Cette semaine, Ludovic est en plein déménagement, sa boutique va changer de place. Pas un grand bouleversement pour les habitués, la nouvelle boutique sera situé plus haut dans la rue mais dans un local plus grand : « on est un peu à l’étroit ici, le but est de pouvoir ouvrir en avril un magasin avec beaucoup plus de choix pour éviter que j’ai à en faire », explique-t-il tout sourire. Entre son déménagement et les élections présidentielles que Ludovic suivra avec attention, le mois d’avril s’annonce chargé.

Et pour la présidentielle 2022 ?

Ludovic : « Je vais aller voter. Je suis pour la mise en place d’une 6ème Constitution et aucun candidat ne propose cela malheureusement. Le candidat qui ressemble le plus à mes idées politiques est Jean-Luc Mélenchon mais je ne suis pas spécialement fan. Je voterai surement pour lui quand même au premier tour puis blanc au second. D’ailleurs, je milite pour que le vote blanc soit désormais comptabilisé ! ». 

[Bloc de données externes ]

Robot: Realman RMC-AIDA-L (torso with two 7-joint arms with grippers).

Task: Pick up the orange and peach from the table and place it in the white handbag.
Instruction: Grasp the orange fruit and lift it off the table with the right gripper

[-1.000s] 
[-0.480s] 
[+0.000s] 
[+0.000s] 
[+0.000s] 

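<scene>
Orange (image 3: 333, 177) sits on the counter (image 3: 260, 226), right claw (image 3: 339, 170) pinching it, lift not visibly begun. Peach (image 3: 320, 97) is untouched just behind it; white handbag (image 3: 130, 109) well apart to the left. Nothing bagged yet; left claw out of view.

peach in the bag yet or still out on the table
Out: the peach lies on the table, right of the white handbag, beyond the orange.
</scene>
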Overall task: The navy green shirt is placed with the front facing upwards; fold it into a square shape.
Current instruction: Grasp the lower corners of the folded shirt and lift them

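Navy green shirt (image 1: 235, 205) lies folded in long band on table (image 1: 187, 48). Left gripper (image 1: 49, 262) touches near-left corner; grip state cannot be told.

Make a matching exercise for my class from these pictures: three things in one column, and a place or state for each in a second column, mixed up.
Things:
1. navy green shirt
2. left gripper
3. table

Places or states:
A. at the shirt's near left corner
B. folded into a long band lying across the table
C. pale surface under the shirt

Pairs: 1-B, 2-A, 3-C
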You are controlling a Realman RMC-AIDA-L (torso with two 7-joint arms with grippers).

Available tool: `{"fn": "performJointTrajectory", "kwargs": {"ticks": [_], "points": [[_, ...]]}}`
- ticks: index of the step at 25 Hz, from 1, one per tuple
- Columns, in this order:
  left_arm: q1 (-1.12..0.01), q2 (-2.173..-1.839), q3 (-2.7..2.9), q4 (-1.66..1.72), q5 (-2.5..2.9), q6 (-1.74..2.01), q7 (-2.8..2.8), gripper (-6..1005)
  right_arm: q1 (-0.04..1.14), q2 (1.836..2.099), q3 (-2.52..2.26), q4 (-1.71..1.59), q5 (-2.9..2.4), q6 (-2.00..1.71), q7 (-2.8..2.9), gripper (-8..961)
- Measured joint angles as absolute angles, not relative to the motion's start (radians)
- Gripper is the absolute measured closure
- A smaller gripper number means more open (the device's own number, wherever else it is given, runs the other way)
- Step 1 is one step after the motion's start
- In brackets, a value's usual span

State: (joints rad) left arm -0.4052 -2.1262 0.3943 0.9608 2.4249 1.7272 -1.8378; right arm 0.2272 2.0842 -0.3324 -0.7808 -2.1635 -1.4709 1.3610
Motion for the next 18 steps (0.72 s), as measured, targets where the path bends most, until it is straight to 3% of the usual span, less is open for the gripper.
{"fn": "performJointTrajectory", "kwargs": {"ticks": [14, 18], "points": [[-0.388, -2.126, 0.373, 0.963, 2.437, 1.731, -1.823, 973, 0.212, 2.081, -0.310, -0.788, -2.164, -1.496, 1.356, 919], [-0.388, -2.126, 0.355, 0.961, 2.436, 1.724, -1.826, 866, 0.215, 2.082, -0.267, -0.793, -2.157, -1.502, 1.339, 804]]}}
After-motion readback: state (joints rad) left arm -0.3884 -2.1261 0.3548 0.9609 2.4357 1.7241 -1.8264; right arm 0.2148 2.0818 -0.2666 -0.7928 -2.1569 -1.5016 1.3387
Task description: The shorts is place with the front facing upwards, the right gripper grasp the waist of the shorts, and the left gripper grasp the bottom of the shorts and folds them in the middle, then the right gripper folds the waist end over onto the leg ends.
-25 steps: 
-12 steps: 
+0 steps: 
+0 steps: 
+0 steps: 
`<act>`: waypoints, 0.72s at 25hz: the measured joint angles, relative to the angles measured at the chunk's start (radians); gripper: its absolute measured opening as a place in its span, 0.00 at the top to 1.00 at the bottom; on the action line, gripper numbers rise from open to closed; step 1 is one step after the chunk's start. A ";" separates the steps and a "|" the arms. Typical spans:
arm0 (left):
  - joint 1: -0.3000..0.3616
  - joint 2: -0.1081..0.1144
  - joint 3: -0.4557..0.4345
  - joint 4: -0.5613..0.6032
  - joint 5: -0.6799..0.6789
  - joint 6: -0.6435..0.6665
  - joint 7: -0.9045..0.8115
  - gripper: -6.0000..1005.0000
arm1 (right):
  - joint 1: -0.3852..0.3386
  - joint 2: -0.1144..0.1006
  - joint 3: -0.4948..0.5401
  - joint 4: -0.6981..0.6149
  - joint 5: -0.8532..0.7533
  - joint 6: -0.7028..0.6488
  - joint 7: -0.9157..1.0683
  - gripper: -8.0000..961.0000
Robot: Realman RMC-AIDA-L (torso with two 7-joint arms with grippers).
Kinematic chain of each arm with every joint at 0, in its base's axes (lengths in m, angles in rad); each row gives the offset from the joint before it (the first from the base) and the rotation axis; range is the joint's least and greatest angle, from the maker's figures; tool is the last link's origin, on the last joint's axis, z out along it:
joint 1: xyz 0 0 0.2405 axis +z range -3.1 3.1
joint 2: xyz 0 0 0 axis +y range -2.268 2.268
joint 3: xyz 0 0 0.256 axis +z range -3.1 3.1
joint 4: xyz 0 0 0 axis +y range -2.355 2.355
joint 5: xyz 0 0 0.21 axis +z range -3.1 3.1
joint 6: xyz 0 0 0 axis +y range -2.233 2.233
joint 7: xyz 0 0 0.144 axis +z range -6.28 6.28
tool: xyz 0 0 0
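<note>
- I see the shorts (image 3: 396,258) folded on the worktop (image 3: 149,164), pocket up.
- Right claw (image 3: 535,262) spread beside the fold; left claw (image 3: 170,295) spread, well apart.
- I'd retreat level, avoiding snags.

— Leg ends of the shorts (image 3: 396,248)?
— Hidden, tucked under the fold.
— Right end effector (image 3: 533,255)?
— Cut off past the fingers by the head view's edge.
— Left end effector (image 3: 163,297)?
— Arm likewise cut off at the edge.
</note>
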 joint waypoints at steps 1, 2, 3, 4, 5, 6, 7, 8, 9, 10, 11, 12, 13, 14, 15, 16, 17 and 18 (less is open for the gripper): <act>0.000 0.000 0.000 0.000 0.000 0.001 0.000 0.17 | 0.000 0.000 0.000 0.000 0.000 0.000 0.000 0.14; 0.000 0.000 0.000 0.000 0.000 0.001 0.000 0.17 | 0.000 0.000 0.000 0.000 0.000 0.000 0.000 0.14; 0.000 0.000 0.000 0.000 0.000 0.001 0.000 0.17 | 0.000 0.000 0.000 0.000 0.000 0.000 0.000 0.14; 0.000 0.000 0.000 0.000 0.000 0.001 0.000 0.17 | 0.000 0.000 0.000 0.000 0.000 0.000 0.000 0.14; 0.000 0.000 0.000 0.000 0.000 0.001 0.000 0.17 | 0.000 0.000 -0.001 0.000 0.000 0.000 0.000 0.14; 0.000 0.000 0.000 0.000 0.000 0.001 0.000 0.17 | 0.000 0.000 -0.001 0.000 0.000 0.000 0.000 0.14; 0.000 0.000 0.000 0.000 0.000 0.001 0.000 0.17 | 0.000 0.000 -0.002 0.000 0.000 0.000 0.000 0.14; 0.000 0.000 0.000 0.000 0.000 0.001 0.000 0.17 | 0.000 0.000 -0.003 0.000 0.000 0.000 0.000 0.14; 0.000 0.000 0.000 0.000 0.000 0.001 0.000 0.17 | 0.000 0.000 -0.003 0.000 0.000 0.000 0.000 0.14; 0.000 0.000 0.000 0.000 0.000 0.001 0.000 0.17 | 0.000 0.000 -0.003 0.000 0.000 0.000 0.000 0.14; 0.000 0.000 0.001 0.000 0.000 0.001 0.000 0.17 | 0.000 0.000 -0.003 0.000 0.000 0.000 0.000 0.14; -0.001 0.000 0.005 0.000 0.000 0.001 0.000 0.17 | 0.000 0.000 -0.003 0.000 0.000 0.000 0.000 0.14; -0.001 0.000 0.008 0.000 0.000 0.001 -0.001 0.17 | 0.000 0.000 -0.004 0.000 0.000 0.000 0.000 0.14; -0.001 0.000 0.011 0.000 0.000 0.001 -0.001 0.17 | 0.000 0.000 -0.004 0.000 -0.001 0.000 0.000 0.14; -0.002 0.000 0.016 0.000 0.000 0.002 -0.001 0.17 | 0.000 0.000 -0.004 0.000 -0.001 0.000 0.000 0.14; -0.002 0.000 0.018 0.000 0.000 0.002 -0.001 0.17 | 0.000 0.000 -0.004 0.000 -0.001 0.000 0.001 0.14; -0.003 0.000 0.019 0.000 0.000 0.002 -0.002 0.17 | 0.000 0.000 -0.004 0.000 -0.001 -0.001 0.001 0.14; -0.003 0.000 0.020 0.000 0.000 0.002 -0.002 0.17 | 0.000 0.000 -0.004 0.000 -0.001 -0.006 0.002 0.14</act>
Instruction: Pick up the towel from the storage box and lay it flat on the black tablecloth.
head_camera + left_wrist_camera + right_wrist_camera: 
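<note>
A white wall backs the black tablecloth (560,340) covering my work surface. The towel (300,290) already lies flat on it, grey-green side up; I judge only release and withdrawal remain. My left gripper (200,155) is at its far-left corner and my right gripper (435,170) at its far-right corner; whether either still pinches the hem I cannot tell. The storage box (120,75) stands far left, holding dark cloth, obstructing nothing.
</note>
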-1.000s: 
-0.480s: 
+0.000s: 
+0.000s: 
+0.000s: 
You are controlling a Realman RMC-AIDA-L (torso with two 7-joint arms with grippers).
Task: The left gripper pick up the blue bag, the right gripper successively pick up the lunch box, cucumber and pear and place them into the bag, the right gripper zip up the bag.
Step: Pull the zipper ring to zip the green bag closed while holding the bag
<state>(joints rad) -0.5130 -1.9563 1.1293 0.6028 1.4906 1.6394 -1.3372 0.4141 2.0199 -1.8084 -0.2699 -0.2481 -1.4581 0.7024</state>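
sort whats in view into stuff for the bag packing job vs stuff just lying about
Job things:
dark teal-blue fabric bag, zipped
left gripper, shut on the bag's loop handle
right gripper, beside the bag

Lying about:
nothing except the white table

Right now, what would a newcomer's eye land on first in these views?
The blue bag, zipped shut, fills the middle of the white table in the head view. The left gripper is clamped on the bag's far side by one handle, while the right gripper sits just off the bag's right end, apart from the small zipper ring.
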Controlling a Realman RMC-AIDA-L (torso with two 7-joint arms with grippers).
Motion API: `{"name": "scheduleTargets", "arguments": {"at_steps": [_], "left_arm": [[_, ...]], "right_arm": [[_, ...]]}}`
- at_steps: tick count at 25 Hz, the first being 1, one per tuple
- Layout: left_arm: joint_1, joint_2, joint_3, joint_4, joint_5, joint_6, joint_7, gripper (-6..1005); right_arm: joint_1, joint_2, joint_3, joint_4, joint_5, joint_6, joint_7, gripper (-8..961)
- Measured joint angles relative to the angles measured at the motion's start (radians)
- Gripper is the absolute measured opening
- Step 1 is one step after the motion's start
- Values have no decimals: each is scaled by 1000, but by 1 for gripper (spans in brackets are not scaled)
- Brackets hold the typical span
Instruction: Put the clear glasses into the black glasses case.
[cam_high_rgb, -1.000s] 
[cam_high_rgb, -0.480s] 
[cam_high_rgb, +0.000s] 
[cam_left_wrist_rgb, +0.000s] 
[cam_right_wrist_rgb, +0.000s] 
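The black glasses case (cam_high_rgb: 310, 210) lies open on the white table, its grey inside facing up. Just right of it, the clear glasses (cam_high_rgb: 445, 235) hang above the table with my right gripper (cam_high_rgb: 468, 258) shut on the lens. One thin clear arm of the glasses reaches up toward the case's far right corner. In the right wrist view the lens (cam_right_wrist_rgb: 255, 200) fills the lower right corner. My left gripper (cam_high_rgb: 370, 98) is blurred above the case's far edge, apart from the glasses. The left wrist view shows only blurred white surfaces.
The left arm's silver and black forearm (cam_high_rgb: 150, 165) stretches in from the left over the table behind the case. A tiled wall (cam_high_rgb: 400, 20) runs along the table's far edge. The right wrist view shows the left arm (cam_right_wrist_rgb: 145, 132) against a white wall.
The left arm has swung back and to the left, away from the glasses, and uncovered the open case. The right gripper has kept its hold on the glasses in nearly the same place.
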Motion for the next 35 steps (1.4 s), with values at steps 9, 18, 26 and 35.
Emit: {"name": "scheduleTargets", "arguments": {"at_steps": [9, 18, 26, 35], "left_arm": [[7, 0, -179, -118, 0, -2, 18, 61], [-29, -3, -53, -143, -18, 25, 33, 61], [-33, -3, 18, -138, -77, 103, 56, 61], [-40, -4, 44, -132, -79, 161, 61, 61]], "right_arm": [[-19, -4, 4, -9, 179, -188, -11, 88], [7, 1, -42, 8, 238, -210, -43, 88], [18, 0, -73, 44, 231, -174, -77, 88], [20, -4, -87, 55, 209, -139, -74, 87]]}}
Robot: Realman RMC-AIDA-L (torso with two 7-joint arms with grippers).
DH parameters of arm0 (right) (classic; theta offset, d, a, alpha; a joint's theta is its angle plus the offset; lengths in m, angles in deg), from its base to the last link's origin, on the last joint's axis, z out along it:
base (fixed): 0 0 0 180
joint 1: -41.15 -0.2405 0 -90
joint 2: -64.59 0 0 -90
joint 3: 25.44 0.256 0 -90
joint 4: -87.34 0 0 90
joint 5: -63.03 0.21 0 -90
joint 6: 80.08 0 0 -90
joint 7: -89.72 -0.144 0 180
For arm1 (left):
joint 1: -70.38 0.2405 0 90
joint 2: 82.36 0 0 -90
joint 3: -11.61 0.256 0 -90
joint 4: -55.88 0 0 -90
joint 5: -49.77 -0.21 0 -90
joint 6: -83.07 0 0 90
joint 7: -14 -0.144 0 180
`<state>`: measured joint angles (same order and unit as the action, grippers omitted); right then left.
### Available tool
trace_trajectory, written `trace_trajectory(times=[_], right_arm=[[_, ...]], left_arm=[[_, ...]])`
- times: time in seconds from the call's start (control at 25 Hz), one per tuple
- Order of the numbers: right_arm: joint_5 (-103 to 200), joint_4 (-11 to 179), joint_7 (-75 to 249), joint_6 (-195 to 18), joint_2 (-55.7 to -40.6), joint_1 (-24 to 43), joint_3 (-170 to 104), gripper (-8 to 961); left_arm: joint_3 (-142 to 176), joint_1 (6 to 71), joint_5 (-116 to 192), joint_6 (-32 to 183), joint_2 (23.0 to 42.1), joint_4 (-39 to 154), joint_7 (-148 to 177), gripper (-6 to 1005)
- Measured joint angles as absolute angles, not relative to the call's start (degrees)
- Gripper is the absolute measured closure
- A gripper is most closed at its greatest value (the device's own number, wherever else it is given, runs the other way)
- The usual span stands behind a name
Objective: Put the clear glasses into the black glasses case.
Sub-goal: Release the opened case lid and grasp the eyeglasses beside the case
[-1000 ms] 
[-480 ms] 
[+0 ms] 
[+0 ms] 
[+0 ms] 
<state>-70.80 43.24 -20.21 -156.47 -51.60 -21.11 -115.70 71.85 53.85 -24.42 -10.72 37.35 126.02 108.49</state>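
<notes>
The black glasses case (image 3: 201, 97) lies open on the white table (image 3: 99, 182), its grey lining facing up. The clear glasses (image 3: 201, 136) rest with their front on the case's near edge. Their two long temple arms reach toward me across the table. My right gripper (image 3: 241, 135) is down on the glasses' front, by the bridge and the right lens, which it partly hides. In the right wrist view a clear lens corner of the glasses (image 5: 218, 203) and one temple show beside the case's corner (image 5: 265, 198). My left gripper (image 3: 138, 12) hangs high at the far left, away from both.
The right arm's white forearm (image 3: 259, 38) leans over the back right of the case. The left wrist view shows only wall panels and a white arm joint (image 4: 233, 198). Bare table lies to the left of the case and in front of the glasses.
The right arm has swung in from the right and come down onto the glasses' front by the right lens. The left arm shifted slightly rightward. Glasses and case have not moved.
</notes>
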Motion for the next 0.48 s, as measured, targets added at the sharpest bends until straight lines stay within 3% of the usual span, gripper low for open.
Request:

Matthias : « C’est la première fois que je vais voter donc oui je ne vais pas manquer cette occasion, pour l’instant je me vois voter pour Les Verts mais rien n’est figé ». 

Agathe : « Oui bien sûr que je vais voter, pour moi ce sera Jean-Luc Mélenchon sans hésiter ! ». 

Alex : « Je vais aller voter pour la démarche citoyenne mais je voterai probablement Taubira et vote blanc au second tour ».